I have to confess that although it has many virtues most notably poetic effusions and almost constant verbal wit I've never liked Shakespeare's All's Well That Ends Well. The heroine, Helena, is an unlikely combination of Patient Griselda, Florence Nightingale, and Cinderella, who chases after a younger, more noble, better looking, young lord, cures an incurable king, is awarded the hand of any male she desires, manipulates the young man into a marriage that he then flees from, and goes through even more unbelievable maneuvers to bed him and get pregnant by him and actually win him over because the final curtain is coming apace. Not only is it another one of Shakespeare's "You mean she's not dead?" plots, but most of the characters are willful and fairly annoying or exhibitionist clowns.
Still, there is all that poetry and wit, so there are opportunities for minor acting triumphs and some funny carrying-on. This really impressively cast production promises all those virtues, but it's better behaved and duller than most All's Well That Ends Wells. I suppose that we have to blame director Marti Maraden. A great actress and an accomplished director, her well-known taste and refinement as an artist may be her undoing here. The loud, bawdy clown roles most notably the outrageously intrusive punner Lavache who responds to his employer, the Countess of Rossillion, solely to attempt to amuse her, and the sourly sarcastic old lord Lafew are cleverly performed by Tom Rooney and Stephen Ouimette, respectively, but in such understated form that they seem to have been warned against trying to get laughs in the comedy.

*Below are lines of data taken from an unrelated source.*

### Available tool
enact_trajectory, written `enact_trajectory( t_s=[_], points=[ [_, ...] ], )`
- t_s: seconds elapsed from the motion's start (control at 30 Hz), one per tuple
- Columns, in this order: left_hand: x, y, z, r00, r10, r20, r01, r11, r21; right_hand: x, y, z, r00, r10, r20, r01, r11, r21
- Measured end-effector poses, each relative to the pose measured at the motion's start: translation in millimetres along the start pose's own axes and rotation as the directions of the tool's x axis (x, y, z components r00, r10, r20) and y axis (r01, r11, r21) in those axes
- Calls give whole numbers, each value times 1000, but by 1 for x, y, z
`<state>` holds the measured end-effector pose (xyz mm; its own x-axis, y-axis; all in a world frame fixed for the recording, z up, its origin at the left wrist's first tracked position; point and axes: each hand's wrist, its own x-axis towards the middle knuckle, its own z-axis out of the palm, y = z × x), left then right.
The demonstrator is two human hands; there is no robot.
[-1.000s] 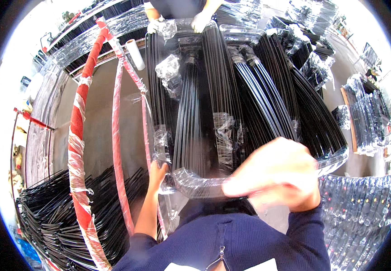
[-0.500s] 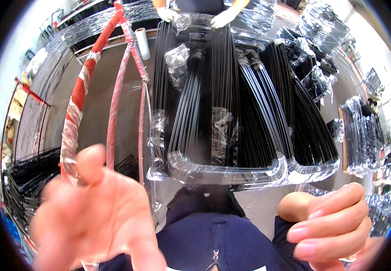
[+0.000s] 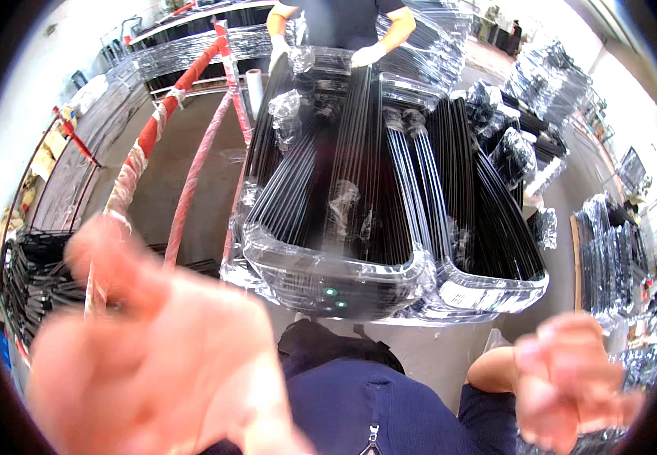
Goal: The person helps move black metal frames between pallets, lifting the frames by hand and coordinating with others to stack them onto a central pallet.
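My left hand (image 3: 169, 341) is raised close in front at the lower left, blurred, palm showing and fingers apart, with nothing in it. At the lower right my right hand (image 3: 571, 379) is curled into a loose fist, also blurred. Its palm is hidden, so what it may hold cannot be seen. Between and beyond the hands lies a stack of black frame-like bars (image 3: 359, 152), with clear plastic film (image 3: 321, 265) around its rounded near end. A second bundle of black bars (image 3: 495, 220) rests to its right, its near end also wrapped. Neither hand touches the bundles.
Across the stack, a person in white gloves (image 3: 368, 55) holds its far end. A red post frame (image 3: 154, 129), partly film-wrapped, stands at the left, near a white roll (image 3: 255, 91). More wrapped stacks (image 3: 605, 250) stand at the right. Loose black bars (image 3: 36, 265) lie at the left.
The view has shifted, and the near end of the main stack now appears farther left. The person opposite shows more fully, still at the far end. My right hand has turned, its fingers still curled.
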<state>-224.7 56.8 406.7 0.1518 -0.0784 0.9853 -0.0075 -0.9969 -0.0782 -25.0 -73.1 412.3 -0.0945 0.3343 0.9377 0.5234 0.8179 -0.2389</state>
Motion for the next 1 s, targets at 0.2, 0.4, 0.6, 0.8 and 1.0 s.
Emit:
enact_trajectory(
  t_s=[0.2, 0.4, 0.6, 0.8, 1.0],
  points=[
    [-91, 5, 82, 723, -686, 80, 691, 715, -104, -89, 72, -33, 682, 685, 257, -721, 688, 79],
    [-164, 7, 153, 546, -808, 222, 813, 575, 93, -177, 162, 25, 654, 698, 293, -717, 695, -56],
    [-231, -23, 145, 465, -856, 227, 610, 496, 618, -196, 176, 76, 680, 643, 353, -500, 759, -418],
    [-219, -19, 146, 30, -907, 421, 692, 323, 646, -205, 182, 76, 796, 520, 310, -352, 814, -462],
    [-211, -16, 141, 61, -891, 450, 705, 357, 613, -208, 186, 81, 816, 491, 305, -319, 822, -471]
  ],
)
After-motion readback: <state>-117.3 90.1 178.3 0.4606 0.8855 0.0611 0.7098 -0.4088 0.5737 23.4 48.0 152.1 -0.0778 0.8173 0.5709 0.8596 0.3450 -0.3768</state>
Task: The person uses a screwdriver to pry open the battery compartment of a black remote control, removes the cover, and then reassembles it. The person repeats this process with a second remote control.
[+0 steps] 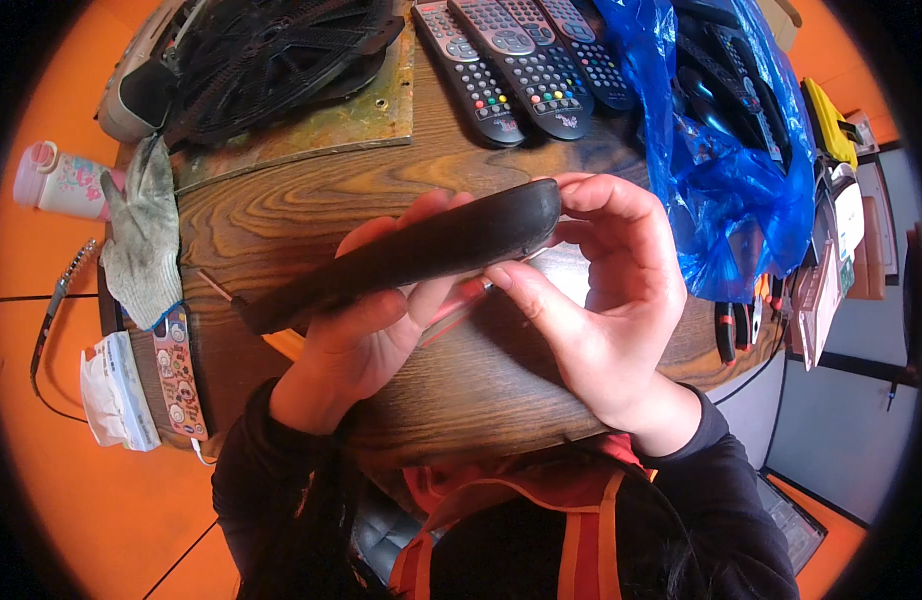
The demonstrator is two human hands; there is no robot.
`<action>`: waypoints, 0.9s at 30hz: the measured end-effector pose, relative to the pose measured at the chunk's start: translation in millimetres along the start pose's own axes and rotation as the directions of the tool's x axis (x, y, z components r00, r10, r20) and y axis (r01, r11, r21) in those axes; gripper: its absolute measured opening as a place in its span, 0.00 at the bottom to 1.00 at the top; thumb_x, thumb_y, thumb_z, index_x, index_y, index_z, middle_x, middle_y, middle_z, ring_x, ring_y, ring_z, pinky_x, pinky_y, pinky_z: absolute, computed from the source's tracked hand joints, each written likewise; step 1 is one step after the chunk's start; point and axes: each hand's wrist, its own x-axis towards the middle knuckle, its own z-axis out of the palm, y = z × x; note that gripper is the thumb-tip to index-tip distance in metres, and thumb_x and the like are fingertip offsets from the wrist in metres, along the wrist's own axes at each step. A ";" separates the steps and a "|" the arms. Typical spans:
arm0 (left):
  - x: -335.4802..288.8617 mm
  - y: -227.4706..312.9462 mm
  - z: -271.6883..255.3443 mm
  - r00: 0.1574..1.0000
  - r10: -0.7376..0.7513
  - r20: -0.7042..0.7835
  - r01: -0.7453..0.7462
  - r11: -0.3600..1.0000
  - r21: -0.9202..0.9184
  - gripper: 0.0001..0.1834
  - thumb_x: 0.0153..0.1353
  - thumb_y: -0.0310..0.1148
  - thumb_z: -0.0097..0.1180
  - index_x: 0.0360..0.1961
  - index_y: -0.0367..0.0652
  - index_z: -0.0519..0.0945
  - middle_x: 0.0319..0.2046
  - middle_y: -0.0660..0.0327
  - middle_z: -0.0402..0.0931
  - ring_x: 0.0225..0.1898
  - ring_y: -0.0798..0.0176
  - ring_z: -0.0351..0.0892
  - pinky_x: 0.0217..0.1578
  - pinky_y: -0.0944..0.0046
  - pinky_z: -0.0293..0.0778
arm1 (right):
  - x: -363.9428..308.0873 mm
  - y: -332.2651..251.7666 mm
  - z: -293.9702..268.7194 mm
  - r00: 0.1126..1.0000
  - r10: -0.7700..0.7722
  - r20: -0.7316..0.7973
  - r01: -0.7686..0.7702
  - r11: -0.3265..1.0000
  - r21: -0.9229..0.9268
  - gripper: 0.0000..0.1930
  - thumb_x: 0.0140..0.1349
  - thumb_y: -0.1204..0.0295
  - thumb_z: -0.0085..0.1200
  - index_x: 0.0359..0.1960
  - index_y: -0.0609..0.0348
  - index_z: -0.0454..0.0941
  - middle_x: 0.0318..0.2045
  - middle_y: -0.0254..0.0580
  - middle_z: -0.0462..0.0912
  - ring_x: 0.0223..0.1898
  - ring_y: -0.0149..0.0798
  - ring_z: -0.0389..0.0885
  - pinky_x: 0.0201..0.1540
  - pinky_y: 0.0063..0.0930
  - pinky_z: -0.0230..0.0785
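Observation:
A long black remote control (pixel 411 245) is held up in front of me, tilted so its far right end sits higher. My left hand (pixel 356 345) is wrapped round its middle from below, fingers behind and thumb in front. At the raised end, my right hand (pixel 611 280) curls its index finger over the tip, with the thumb just below the edge. The remote's button side is turned away from view. A thin metal shaft (pixel 217 285) pokes out beyond the lower left end. A red strip-like piece (pixel 456 310) shows between my hands, partly hidden.
Several remote controls (pixel 511 70) lie at the back of the wooden table (pixel 311 190). Right of them is a blue plastic bag (pixel 721 210) with dark items. A black slatted part (pixel 281 65), a grey glove (pixel 143 235), a phone (pixel 178 375) and tissues (pixel 116 390) are on the left.

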 end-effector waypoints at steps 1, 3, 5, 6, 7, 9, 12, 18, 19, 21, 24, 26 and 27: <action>1.2 -0.3 2.0 1.000 0.010 0.002 -0.010 1.000 -0.015 0.28 0.54 0.25 0.54 0.57 0.55 0.64 0.63 0.62 0.52 0.65 0.49 0.46 0.59 0.44 0.54 | 0.1 -0.6 -0.6 1.000 0.000 -0.002 0.000 1.000 0.002 0.29 0.41 0.81 0.65 0.46 0.66 0.64 0.43 0.44 0.71 0.42 0.31 0.72 0.46 0.24 0.66; 2.5 1.3 7.7 0.996 -0.017 -0.084 0.013 0.999 -0.049 0.28 0.55 0.26 0.53 0.58 0.51 0.62 0.62 0.59 0.53 0.64 0.50 0.49 0.59 0.46 0.54 | 0.2 -2.2 -0.2 1.000 0.018 0.004 -0.018 1.000 0.001 0.29 0.43 0.80 0.65 0.48 0.66 0.64 0.43 0.43 0.71 0.41 0.31 0.73 0.45 0.23 0.65; 2.3 4.6 14.3 0.961 -0.077 -0.265 0.053 0.994 -0.094 0.28 0.56 0.27 0.52 0.58 0.47 0.60 0.61 0.56 0.54 0.63 0.52 0.51 0.58 0.48 0.56 | 0.9 -4.0 1.8 0.989 0.141 0.045 -0.141 0.990 0.014 0.27 0.45 0.78 0.64 0.47 0.64 0.65 0.37 0.37 0.73 0.35 0.27 0.73 0.38 0.19 0.67; 2.2 5.9 17.4 0.956 -0.087 -0.280 0.065 0.994 -0.086 0.28 0.57 0.27 0.51 0.59 0.45 0.60 0.61 0.55 0.54 0.62 0.53 0.53 0.58 0.50 0.56 | 2.4 -4.1 3.3 0.979 0.194 0.062 -0.196 0.980 0.037 0.26 0.45 0.76 0.64 0.46 0.63 0.66 0.34 0.34 0.74 0.32 0.25 0.73 0.35 0.18 0.68; 3.5 6.6 18.7 0.951 -0.099 -0.294 0.079 0.994 -0.078 0.27 0.58 0.28 0.50 0.59 0.43 0.59 0.61 0.55 0.54 0.62 0.54 0.54 0.58 0.52 0.57 | 0.9 -6.5 6.3 0.947 0.303 0.109 -0.319 0.930 0.184 0.24 0.48 0.77 0.61 0.47 0.63 0.65 0.33 0.33 0.74 0.31 0.24 0.73 0.33 0.17 0.67; 6.5 6.1 20.6 0.951 -0.071 -0.300 0.076 0.997 0.005 0.24 0.61 0.28 0.44 0.59 0.40 0.58 0.59 0.54 0.57 0.60 0.58 0.58 0.57 0.59 0.59 | 1.3 -8.8 9.7 0.866 0.453 0.210 -0.500 0.790 0.356 0.20 0.52 0.78 0.58 0.45 0.62 0.65 0.32 0.32 0.74 0.31 0.23 0.72 0.32 0.16 0.65; 9.3 3.8 22.3 0.969 -0.054 -0.240 0.124 0.950 0.288 0.31 0.61 0.41 0.46 0.59 0.36 0.53 0.58 0.48 0.57 0.61 0.54 0.56 0.61 0.53 0.51 | 4.8 -6.5 10.4 0.833 0.493 0.250 -0.546 0.804 0.235 0.12 0.53 0.77 0.57 0.36 0.62 0.68 0.29 0.31 0.74 0.30 0.23 0.71 0.33 0.15 0.65; 5.2 4.5 26.3 0.982 -0.054 -0.182 0.127 0.901 0.416 0.33 0.60 0.43 0.49 0.58 0.33 0.53 0.54 0.44 0.63 0.56 0.54 0.65 0.55 0.60 0.60 | 3.6 -3.7 9.4 0.740 0.531 0.414 -0.637 0.750 0.177 0.13 0.50 0.71 0.62 0.35 0.65 0.76 0.26 0.34 0.78 0.27 0.22 0.74 0.29 0.13 0.65; 5.1 3.5 25.7 0.984 -0.049 -0.173 0.113 0.917 0.382 0.33 0.59 0.42 0.50 0.58 0.33 0.53 0.54 0.43 0.64 0.56 0.54 0.65 0.55 0.60 0.60 | 2.3 -4.2 10.3 0.719 0.549 0.427 -0.661 0.729 0.176 0.13 0.50 0.71 0.62 0.35 0.64 0.76 0.25 0.34 0.78 0.26 0.22 0.74 0.28 0.12 0.65; 5.8 -0.1 23.9 0.991 -0.005 -0.132 0.056 0.921 0.385 0.34 0.57 0.41 0.54 0.56 0.34 0.54 0.53 0.42 0.64 0.56 0.53 0.65 0.55 0.58 0.60 | 0.1 -4.4 13.6 0.710 0.548 0.442 -0.669 0.720 0.183 0.13 0.50 0.70 0.62 0.35 0.65 0.76 0.24 0.35 0.79 0.27 0.23 0.75 0.31 0.14 0.66; 7.0 -5.7 21.2 0.997 0.078 -0.025 -0.057 0.881 0.470 0.33 0.52 0.39 0.60 0.52 0.37 0.56 0.52 0.41 0.65 0.57 0.51 0.63 0.57 0.54 0.57 | -3.9 1.0 26.2 0.844 0.380 0.379 -0.484 0.844 0.230 0.12 0.50 0.70 0.62 0.34 0.65 0.77 0.26 0.36 0.79 0.30 0.25 0.75 0.34 0.18 0.66; 6.0 -5.5 20.4 0.994 0.096 0.061 -0.113 0.856 0.504 0.32 0.49 0.39 0.63 0.48 0.39 0.58 0.51 0.41 0.66 0.57 0.50 0.62 0.58 0.51 0.55 | -6.3 0.1 26.7 0.820 0.379 0.428 -0.511 0.821 0.252 0.11 0.50 0.70 0.61 0.32 0.65 0.78 0.28 0.35 0.80 0.32 0.25 0.74 0.37 0.21 0.66; 4.5 -5.3 22.0 0.996 0.088 -0.001 -0.077 0.880 0.469 0.30 0.50 0.37 0.62 0.47 0.40 0.58 0.49 0.42 0.67 0.57 0.49 0.62 0.58 0.51 0.55 | -7.9 -0.2 28.0 0.831 0.373 0.413 -0.498 0.830 0.252 0.11 0.50 0.71 0.61 0.33 0.65 0.78 0.28 0.34 0.80 0.32 0.25 0.74 0.38 0.21 0.66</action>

Only the enormously commanding Juan Chioran broadly struts his comic stuff, playing the boastful coward Parolles. His comeuppance is therefore almost touching because, like the rest of Maraden's direction, it is less playful and more seriously treated than usually.

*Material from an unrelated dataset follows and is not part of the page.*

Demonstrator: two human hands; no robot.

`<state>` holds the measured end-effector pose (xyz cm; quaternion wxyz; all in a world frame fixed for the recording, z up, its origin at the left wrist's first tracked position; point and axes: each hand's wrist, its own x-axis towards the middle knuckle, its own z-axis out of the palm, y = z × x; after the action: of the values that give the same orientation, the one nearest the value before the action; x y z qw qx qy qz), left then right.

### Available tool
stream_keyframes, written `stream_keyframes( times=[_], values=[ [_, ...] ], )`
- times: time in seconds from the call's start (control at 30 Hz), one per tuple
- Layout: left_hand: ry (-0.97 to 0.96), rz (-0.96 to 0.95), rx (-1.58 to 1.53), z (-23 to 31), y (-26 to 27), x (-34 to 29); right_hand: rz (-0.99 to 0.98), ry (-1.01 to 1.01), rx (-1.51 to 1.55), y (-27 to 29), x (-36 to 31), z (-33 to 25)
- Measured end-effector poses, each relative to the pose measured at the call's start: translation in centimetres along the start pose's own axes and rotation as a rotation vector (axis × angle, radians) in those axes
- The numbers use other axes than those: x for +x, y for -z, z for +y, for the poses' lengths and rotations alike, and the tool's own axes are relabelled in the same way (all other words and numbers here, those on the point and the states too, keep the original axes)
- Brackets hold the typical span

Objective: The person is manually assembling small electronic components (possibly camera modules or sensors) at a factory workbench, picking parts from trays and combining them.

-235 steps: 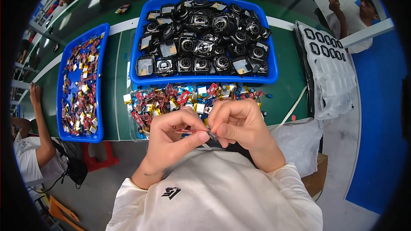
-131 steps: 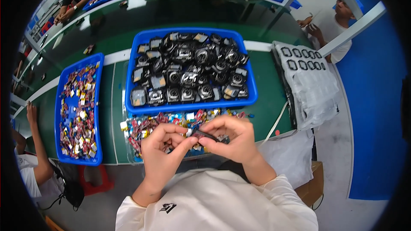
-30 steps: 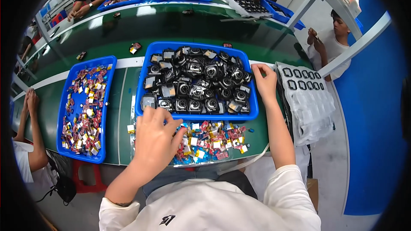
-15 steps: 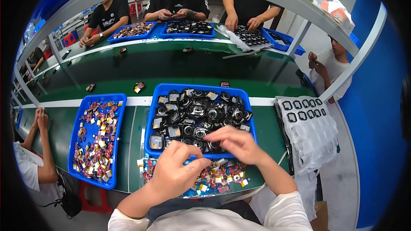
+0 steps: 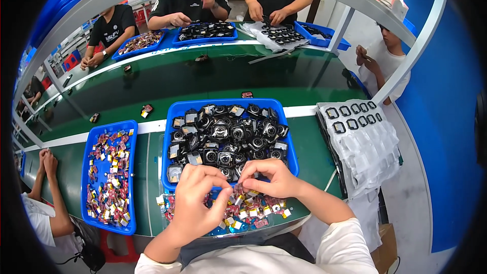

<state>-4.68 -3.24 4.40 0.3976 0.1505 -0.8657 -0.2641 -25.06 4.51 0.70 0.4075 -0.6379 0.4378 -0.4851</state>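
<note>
The left hand [image 5: 198, 205] and the right hand [image 5: 276, 178] are held in front of the body, near the close edge of a big blue tray [image 5: 292, 155]. Their fingertips are brought near each other. In the left grip, the thumb and first finger are bent, with the tips close. In the right grip, the thumb and fingers are bent toward the same spot. A small reddish piece [image 5: 238, 187] is seen by the fingertips, but it is too tiny and blurry there. It cannot be told if either grip is closed on it, or if it is just part of the heap behind.

Below the hands, a heap of small parts [image 5: 253, 213] is spread on the green bench [image 5: 310, 137]. Red, white, yellow and blue bits are mixed in it. The big blue tray is set just behind the heap and is piled with black watch-like cases [image 5: 238, 133].

At the left, a long blue tray [image 5: 109, 229] is filled with more small red, white and yellow parts. At the right, black frames [image 5: 345, 110] are laid in two rows on a white packing stack [image 5: 373, 157]. Two folded hands [image 5: 49, 162] of a co-worker are seen at the far left. Across the green top, more trays are lined up before other people.
</note>
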Motion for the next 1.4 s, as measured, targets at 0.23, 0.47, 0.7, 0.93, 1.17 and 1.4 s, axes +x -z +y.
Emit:
stream_keyframes(
  times=[0.23,0.47,0.7,0.93,1.17,1.4],
  values=[
    [0.367,-0.083,-0.248,1.0,0.1,-1.6,0.067,0.288,-0.228,-1.8,-0.3,0.1],
    [0.331,-0.094,-0.119,-0.1,-0.8,-1.9,0.02,0.184,-0.23,-1.2,0.0,0.2],
    [0.381,0.044,-0.271,-1.3,-1.7,-3.6,0.001,0.088,-0.208,-1.2,0.1,0.3],
    [0.621,0.153,-0.713,-0.1,-1.9,-4.5,0.007,0.084,-0.158,-1.1,-0.3,0.7],
    [0.398,-0.025,-0.267,-0.8,-1.5,-4.4,0.078,0.203,-0.196,-1.5,-0.1,1.3],
    [0.238,0.022,-0.176,-0.7,-1.7,-4.1,0.022,0.212,-0.102,-1.4,-0.1,0.9]
  ],
)
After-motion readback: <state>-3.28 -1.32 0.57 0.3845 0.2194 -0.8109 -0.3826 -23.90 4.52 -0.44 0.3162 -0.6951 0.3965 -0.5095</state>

Somewhat similarly, Jeff Lillico, a strikingly likable young actor, plays Bertram, the young Count of Rossillion, so charmingly before Helena gets the king to give him to her as husband, she seems more grasping and overreaching than usual, and he seems less the spoiled rake who is eventually reformed and more the abused ingenue. Bertram's mistreatment of young virgins thereafter looks almost like bitter payback.
I was pleased to see (and hear) Brian Dennehy playing the King of France in beautiful classical style. And the effortlessly powerful actress Martha Henry seemed to be deliberately holding back in order to support her ensemble with affection: kindly encouraging Helena, gently reproving Bertram, chuckling and putting up with Lavache, and offering the King her loyalty. But stately and admirable seldom evoke laughter, and sometimes don't even provoke interest.